1. The yield of cross-fertilisation of different types of rice can be measured using samples from a patch of rice fields.

2. The lifetime of a particular battery can be tested in a quality-control laboratory by using a small random sample of batteries.

### Observing Outcomes of Events

Some data, such as air pollution levels and bird migration paths, are observed through real-life situations.

- Air pollution levels are observed by taking random air samples.
- A bird migration path is traced by tagging a sample population of birds with identification numbers.

### Conducting Surveys

We usually conduct surveys to gather personal data and public opinion by requesting sample populations of target groups to complete a questionnaire. The survey may be performed through face-to-face interviews, telephone interviews, postal surveys, or Internet surveys.

- The United States Census is a \(100\% \) population survey that is conducted once in \(10\) years
- Customer satisfaction surveys taken by random samples of customers are widespread in the service sector.

### Reading Statistical Publications

Some data such as economic conditions and a country’s population are obtained by conducting large-scale surveys that individuals or small companies cannot do. We can receive these types of data from official statistics published by government organisations. The United Nations Statistical Yearbook contains a wide range of international economic, social, and environmental data.

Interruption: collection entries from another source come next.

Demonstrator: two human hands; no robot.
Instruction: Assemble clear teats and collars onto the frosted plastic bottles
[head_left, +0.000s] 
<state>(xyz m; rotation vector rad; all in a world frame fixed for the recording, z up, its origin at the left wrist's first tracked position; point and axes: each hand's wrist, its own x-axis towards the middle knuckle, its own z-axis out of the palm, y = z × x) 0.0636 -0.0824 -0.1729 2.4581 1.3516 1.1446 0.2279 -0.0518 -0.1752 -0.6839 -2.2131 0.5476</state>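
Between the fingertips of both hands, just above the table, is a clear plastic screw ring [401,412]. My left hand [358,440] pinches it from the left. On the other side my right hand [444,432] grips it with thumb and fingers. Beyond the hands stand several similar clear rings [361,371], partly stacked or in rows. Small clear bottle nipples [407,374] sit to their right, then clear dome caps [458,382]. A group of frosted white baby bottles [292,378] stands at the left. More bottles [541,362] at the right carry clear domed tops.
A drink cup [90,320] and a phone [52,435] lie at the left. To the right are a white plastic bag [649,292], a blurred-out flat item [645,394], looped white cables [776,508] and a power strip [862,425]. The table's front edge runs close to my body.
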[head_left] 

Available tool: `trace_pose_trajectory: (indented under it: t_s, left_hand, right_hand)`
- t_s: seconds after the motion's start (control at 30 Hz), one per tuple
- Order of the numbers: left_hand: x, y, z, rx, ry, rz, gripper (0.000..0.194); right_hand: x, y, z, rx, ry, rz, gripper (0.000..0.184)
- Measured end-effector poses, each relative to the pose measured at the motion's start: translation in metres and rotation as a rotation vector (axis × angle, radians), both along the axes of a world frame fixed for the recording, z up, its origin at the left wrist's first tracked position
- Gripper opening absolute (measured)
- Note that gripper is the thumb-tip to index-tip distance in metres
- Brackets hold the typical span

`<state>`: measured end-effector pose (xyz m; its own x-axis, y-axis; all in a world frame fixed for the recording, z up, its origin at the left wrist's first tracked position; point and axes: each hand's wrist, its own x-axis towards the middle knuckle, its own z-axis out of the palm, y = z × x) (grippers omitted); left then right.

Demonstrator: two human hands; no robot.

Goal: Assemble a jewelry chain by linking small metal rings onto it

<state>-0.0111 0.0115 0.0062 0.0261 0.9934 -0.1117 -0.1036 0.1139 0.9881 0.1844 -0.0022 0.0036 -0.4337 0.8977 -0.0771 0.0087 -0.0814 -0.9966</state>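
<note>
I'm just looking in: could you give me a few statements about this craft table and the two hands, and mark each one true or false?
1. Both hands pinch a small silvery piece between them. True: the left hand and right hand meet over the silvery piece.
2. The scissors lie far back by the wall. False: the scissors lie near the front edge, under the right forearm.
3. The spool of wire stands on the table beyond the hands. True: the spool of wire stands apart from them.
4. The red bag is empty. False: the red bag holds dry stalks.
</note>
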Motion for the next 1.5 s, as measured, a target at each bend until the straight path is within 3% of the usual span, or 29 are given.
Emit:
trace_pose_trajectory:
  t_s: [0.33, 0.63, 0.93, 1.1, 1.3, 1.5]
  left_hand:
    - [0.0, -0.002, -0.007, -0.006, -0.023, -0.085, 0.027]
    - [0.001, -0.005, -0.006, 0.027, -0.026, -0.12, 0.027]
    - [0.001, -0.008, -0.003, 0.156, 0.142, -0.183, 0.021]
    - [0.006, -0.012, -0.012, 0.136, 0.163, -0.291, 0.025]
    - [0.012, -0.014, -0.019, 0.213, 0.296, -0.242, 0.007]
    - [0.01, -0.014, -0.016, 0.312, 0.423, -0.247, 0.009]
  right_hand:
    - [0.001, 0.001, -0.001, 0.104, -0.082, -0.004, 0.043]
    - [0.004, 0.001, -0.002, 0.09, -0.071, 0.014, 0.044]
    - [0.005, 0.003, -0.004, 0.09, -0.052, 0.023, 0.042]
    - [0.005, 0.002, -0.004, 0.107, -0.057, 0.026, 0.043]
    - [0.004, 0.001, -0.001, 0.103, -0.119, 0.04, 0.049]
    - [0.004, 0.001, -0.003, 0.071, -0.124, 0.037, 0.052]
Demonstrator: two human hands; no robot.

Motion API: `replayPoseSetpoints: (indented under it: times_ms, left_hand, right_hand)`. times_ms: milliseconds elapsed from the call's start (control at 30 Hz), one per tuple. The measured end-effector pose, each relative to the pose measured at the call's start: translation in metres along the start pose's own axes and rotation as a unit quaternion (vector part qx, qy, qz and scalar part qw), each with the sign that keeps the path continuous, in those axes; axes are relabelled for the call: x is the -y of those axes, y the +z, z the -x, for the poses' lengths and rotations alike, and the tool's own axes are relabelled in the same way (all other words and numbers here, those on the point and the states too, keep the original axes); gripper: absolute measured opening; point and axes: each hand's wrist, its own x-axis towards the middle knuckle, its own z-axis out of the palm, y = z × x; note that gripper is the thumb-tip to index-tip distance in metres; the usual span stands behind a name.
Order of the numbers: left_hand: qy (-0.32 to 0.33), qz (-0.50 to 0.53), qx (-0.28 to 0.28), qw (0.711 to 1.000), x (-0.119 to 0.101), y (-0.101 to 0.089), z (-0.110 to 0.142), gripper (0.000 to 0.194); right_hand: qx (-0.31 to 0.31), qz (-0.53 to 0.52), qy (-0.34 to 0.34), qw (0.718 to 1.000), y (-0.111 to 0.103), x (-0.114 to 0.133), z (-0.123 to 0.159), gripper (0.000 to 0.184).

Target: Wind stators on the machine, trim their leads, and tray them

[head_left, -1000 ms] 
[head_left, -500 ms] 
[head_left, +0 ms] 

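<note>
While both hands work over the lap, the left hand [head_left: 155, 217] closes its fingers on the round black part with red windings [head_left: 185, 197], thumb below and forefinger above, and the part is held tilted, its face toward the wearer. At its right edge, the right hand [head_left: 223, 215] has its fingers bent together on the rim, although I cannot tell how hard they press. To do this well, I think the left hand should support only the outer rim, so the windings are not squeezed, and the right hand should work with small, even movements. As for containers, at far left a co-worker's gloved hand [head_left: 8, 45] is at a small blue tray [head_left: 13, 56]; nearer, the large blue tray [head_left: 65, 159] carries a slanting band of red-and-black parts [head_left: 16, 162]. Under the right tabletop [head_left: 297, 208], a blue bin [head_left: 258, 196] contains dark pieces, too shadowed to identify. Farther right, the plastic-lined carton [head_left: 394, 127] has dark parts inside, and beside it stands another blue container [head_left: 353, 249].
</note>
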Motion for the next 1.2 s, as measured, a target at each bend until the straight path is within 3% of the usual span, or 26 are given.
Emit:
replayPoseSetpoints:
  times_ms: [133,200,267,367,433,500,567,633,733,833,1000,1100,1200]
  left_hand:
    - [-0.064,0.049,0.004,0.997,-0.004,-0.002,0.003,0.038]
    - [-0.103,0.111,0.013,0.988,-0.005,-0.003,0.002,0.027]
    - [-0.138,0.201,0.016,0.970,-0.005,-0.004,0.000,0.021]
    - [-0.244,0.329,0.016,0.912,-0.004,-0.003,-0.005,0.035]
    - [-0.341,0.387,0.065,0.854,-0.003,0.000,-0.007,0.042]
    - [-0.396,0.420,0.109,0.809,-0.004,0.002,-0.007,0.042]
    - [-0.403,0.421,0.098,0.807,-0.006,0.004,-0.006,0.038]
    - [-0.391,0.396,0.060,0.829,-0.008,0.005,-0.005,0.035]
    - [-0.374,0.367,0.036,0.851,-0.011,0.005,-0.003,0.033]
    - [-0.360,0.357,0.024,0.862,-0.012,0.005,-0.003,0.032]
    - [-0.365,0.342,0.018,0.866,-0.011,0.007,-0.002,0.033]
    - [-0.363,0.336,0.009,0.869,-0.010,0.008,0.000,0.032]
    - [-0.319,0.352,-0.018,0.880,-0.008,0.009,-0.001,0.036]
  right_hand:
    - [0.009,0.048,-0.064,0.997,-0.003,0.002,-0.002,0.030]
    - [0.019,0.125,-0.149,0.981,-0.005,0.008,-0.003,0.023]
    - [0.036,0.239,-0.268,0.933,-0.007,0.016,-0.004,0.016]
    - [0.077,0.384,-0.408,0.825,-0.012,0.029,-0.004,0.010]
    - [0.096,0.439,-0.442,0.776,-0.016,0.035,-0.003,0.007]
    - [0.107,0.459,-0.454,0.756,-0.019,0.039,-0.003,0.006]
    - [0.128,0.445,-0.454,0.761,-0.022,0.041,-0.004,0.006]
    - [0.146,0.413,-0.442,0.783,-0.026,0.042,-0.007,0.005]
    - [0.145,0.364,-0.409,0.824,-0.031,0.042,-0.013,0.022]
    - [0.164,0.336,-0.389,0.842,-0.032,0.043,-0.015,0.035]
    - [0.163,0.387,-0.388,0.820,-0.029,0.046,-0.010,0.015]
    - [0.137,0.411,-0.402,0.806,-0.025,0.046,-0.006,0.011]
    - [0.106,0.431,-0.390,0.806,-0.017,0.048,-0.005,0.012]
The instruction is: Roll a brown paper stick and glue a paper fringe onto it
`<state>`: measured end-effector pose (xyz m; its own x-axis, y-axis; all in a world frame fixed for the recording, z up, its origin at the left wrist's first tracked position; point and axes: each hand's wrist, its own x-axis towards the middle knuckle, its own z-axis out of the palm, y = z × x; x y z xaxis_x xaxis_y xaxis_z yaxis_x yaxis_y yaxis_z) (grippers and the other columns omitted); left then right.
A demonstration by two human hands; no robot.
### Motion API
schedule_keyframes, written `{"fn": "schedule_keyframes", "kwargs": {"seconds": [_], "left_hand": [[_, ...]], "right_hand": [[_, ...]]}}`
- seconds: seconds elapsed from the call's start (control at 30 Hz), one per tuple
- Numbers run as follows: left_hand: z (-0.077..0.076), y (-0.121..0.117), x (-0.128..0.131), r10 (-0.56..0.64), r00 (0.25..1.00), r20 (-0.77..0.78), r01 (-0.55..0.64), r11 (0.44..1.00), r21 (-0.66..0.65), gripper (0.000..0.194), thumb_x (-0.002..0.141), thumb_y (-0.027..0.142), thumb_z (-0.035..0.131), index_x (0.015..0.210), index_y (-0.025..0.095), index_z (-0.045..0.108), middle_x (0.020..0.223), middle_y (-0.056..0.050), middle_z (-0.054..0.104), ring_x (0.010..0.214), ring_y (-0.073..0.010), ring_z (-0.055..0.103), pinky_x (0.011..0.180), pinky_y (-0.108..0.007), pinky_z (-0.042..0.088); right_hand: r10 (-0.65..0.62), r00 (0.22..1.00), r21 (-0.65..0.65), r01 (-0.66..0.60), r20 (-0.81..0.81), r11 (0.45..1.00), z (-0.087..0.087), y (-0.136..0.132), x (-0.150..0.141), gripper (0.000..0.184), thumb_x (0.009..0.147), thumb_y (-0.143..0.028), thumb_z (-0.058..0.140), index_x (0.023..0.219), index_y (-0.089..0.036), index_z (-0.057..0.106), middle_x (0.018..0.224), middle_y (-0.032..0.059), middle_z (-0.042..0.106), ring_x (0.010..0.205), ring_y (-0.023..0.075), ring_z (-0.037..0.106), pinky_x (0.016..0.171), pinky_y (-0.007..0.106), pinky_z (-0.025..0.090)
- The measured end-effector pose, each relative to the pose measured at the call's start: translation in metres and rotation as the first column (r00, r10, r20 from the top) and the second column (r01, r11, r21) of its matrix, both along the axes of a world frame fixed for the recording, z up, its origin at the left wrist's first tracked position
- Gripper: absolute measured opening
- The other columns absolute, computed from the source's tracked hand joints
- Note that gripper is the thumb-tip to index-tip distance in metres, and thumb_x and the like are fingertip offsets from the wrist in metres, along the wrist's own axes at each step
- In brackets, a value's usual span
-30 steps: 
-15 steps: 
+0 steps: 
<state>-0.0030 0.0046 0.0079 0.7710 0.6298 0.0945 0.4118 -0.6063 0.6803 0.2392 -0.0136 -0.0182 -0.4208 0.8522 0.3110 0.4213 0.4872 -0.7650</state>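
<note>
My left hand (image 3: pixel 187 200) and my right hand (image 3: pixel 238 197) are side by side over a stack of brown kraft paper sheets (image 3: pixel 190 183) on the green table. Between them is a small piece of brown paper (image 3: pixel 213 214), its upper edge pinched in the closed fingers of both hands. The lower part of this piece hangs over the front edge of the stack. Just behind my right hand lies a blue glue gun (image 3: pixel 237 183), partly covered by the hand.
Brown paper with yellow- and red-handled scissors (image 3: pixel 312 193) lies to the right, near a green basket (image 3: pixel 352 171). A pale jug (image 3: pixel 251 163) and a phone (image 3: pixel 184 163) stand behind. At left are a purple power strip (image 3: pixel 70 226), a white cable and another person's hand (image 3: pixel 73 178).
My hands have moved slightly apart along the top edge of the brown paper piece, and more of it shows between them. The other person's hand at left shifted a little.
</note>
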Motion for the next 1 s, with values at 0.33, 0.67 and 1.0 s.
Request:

### Important Terms Related to Statistics

Some of the important terms related to statistics are as follows:

1. **Primary Data: **The information collected** **by the collector himself with a definite purpose in their mind is called primary data.

2. **Secondary Data: **The information gathered from a source already stored is called secondary data.

3. **Raw Data: **The numerical data recorded in its original form as collected by the investigator or received from some source is called raw data.

4. **Variable: **A quantity that is being measured in an experiment or survey is called a variable. Height, age and weight of people, income and expenditure of people, number of members in a family, number of workers in a factory, marks obtained by a student in a test, the number of runs scored in a cricket test, etc., are examples of variables.

Variables are of two types:

**Continuous Variable**A variable which can take any value between two given values is called a continuous variable. For example, height, age and weight of people are continuous variables.**Discontinuous Variable**A variable which cannot take all possible values between two given values is called a discontinuous or discrete variable. For example, the number of members in a family and the number of workers in a factory are discrete variables (since the variables cannot take any value between \(1\) and \(2, 2\) and \(3\) etc.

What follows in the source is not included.